- _PROBLEM DETAILS_
Everything from the line holding "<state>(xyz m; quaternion" through the last line below is needed; please reproduce those lines exactly, adding nothing.

<<<<

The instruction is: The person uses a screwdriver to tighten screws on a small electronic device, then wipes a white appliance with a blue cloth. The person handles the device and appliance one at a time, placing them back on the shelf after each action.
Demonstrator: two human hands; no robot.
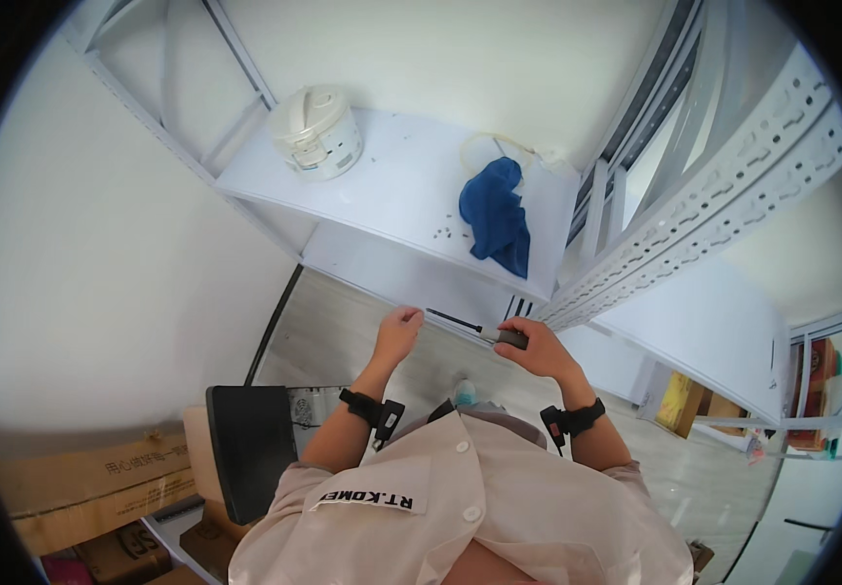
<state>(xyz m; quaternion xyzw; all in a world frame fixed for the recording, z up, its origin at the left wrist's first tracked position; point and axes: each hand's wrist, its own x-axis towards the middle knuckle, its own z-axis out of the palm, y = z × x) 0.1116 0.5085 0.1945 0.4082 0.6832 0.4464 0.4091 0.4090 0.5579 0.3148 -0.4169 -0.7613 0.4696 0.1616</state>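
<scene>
My right hand (540, 351) is wrapped round the grey handle of a screwdriver (455, 320), whose dark shaft points left. Close to the screwdriver's tip, the fingers of my left hand (400, 330) are pressed together. Whatever they hold, if anything, is too small to make out. Both hands are in front of the white shelving unit (382, 210), near the front edge of its lower shelf. On the upper shelf lies a crumpled blue cloth (495, 214), with several small metal pieces (452, 233) beside it.
A white lidded bucket (318, 135) stands at the shelf's left end. Perforated metal uprights (694, 205) rise at the right, beside another white shelf (704, 327). Cardboard boxes (99, 487) and a black chair-like panel (250, 448) are at the lower left.
</scene>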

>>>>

- _REPLY_
<state>(xyz m; quaternion xyzw; all in a world frame fixed for the recording, z up, its origin at the left wrist's first tracked position; point and axes: each hand's wrist, its own x-axis towards the middle knuckle, its own z-axis out of the palm, y = z × x) 0.1116 0.5085 0.1945 0.4082 0.6832 0.4464 0.4091 0.4090 0.5579 0.3148 -0.4169 -0.7613 0.4696 0.1616</state>
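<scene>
My right hand (540, 351) is wrapped round the grey handle of a screwdriver (455, 320), whose dark shaft points left. Close to the screwdriver's tip, the fingers of my left hand (400, 330) are pressed together. Whatever they hold, if anything, is too small to make out. Both hands are in front of the white shelving unit (382, 210), near the front edge of its lower shelf. On the upper shelf lies a crumpled blue cloth (495, 214), with several small metal pieces (452, 233) beside it.
A white lidded bucket (318, 135) stands at the shelf's left end. Perforated metal uprights (694, 205) rise at the right, beside another white shelf (704, 327). Cardboard boxes (99, 487) and a black chair-like panel (250, 448) are at the lower left.
</scene>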

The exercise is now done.